長崎市の爆心地公園に立った教皇は、核兵器の保有そのものが道徳に反すると強く訴えかけました。この力強い言葉に、日本原水爆被害者団体協議会(被団協)の代表委員を務める田中熙巳さんは、深い共感の意を表しています。田中さんは、現代社会が抱える困難な状況を打破するためには、国家間の「信頼」こそが不可欠であるという教皇の主張に、未来への一筋の光を見出した様子でした。武器によって得られる平和は偽りであり、真の安定は相互理解からしか生まれないという教皇の洞察は、混迷を極める現代において極めて重要な指針と言えるでしょう。

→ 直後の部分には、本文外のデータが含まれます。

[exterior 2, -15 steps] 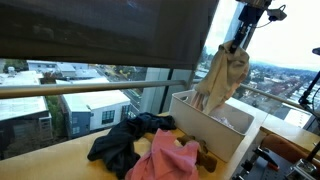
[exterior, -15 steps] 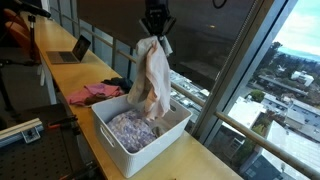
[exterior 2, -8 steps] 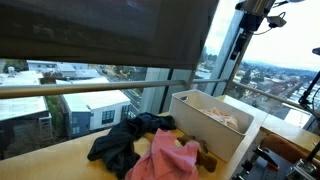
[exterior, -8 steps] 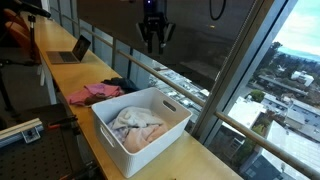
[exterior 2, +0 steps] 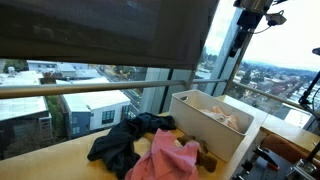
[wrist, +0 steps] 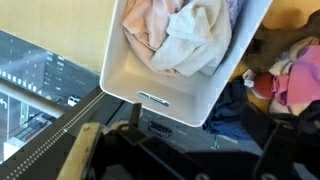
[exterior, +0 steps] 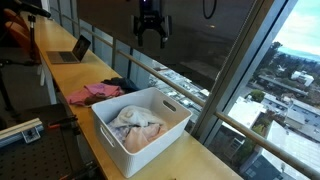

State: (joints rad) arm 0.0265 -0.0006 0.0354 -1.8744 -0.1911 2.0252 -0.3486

殉教の地で語られた「信教の自由」と3万人が熱狂した祈りのミサ
教皇の歩みは、かつて豊臣秀吉による禁教令で信徒たちが命を落とした「日本二十六聖人殉教地」へと続きました。ここでフランシスコ教皇は、すべての人に信仰の自由が保障されるべきだと説き、人権の尊さを改めて強調しています。その慈愛に満ちた眼差しに、会場を埋めた信徒の中には涙を流して祈りを捧げる人の姿も見られました。歴史の悲劇を繰り返さず、多様性を認め合う社会を築くことの難しさと尊さを、私たちは教皇の言葉を通じて再確認させられたのではないでしょうか。編集者の私としても、この「多様性の尊重」こそが現代の平和の鍵であると強く感じます。

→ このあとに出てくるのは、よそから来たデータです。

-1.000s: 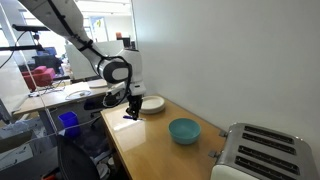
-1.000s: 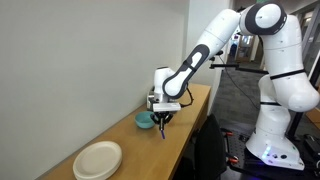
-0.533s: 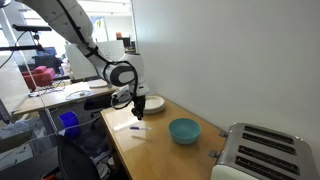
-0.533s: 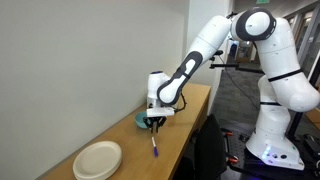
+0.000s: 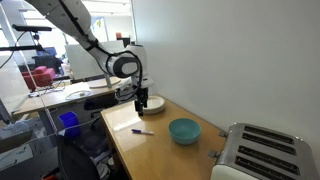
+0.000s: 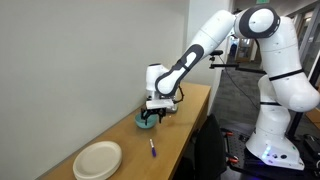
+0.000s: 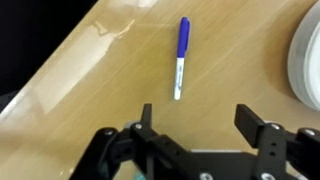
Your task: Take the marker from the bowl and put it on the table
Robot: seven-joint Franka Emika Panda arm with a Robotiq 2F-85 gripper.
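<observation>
A marker with a blue cap and white barrel lies flat on the wooden table, also visible as a small dark stroke in both exterior views. The teal bowl stands on the table; in an exterior view the bowl is partly behind the gripper. My gripper hangs above the table, open, with nothing between its fingers. It has lifted clear of the marker.
A white plate sits at one end of the table, its rim at the right of the wrist view. A silver toaster stands at the other end. A wall runs along the table's back edge.
The gripper held the marker low over the table, then opened and let it go. The marker now lies on the table and the gripper has risen away from it.
</observation>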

続いて長崎県営野球場にて執り行われたミサでは、約3万人の大観衆が「パパモビル」と呼ばれる教皇専用のオープンカーを熱烈な歓声で迎えました。教皇は愛用の十字架を手に、穏やかな表情で群衆の祈りに寄り添っています。ここで語られる「ミサ」とは、カトリック教会で最も大切にされている典礼であり、キリストの死と復活を記念してパンとワインを捧げる聖なる儀式のことです。スタジアム全体が神聖な空気に包まれる中、教皇が放つ圧倒的なカリスマ性と慈しみは、集まった人々に「自分たちは独りではない」という確信を与えたに違いありません。

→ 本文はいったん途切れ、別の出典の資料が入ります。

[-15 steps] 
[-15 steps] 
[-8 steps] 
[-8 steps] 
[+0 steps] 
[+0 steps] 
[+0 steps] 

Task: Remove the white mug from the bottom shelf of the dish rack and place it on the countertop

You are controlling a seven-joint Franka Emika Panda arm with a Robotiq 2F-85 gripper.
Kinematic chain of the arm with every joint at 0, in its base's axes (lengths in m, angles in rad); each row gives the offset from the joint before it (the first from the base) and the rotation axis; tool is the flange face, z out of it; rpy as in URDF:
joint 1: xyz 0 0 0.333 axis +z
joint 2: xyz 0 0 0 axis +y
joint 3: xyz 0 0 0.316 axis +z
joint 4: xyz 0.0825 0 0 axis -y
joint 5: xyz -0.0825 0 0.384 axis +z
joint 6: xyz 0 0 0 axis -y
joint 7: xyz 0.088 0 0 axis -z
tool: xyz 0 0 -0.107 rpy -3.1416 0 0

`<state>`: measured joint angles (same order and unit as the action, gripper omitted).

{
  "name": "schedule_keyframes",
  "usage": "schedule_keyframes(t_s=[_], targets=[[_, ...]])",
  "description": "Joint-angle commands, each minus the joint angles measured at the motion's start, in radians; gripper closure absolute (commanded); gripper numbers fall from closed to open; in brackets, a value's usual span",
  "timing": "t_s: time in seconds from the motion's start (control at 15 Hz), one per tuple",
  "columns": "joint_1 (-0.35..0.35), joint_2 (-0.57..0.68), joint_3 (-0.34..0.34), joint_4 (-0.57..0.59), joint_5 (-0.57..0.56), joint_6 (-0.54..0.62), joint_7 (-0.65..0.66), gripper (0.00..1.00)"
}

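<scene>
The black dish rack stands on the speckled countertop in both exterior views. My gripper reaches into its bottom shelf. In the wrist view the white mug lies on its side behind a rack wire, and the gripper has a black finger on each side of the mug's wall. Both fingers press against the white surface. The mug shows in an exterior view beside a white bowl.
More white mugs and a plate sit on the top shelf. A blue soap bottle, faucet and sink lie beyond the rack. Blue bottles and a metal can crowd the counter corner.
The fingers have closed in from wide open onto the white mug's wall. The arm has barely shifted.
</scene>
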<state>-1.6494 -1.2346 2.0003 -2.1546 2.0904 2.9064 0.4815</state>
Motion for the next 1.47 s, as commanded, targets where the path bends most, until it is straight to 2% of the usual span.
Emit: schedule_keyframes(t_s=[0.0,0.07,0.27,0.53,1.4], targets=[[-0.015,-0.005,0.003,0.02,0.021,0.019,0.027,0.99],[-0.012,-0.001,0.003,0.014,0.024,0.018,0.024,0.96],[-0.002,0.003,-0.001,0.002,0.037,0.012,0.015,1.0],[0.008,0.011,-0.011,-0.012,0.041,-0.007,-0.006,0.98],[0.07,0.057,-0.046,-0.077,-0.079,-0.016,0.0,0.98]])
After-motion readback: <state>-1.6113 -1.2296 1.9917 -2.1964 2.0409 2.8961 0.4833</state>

広島の夜に響いた「武器なき平和」への決意と次世代へのバトン
広島を訪れた教皇は、平和記念公園にてさらなる力強いメッセージを投げかけました。広島県原爆被害者団体協議会の理事長代行、箕牧智之さんは、教皇の言葉が自分たちの長年の思いと完全に重なったと喜びを語っています。特に「武器を手にしたままでは、平和を愛することはできない」という趣旨の言葉は、被爆体験を次世代に語り継ぐ活動をしている箕牧さんの心に深く響きました。武力による抑止力という幻想を捨て、対話を選ぶ勇気。教皇が示したこの「思いやり」の精神こそが、核兵器廃絶に向けた唯一の道であることを、私たちは肝に銘じるべきです。
この歴史的な訪問を支えたのは、未来を担う若者たちの熱意でもありました。高校生平和大使の松田小春さんは、2019年6月にバチカンを訪れて教皇に直接来日を要請した一人です。今回の再会で平和への活動を継続する決意を伝えた彼女は、感激の表情を浮かべていました。記憶を風化させず、後世へと語り継ぐ責任を若者が背負おうとする姿には、希望を感じずにはいられません。教皇の訪日は終わりますが、彼が日本に撒いた「平和の種」を育てるのは、今を生きる私たち一人ひとりの行動にかかっているのです。